About this exercise
In the material below, find every line containing "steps" and copy that line.

Provided entries
- - - - - - -
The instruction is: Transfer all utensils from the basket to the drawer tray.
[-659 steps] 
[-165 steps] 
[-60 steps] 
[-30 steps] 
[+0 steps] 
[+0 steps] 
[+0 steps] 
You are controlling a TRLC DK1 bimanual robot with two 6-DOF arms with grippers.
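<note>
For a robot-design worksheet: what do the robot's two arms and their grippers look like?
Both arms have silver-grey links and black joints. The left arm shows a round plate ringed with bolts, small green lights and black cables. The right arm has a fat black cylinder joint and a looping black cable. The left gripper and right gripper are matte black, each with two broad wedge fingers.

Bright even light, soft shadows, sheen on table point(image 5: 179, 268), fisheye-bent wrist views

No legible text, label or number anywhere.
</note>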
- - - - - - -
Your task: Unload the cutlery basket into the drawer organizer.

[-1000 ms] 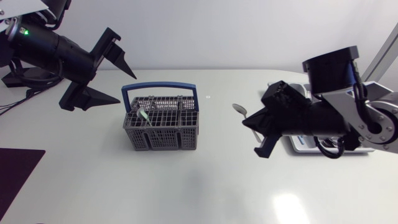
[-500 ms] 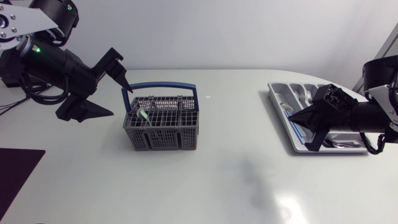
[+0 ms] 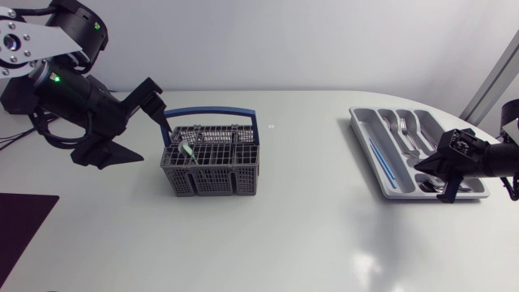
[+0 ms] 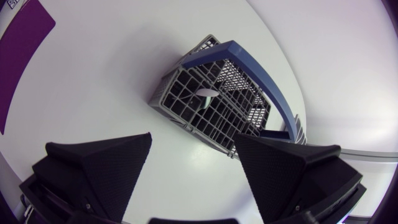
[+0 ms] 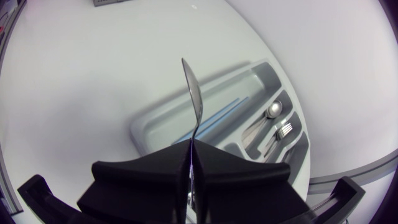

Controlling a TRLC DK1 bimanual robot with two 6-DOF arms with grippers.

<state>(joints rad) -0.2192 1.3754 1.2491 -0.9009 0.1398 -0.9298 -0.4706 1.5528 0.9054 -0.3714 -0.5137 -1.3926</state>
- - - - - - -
Result
[-659 steps] 
[-165 steps] 
[-60 steps] 
[-30 steps] 
[+0 steps] 
[+0 steps] 
[+0 steps] 

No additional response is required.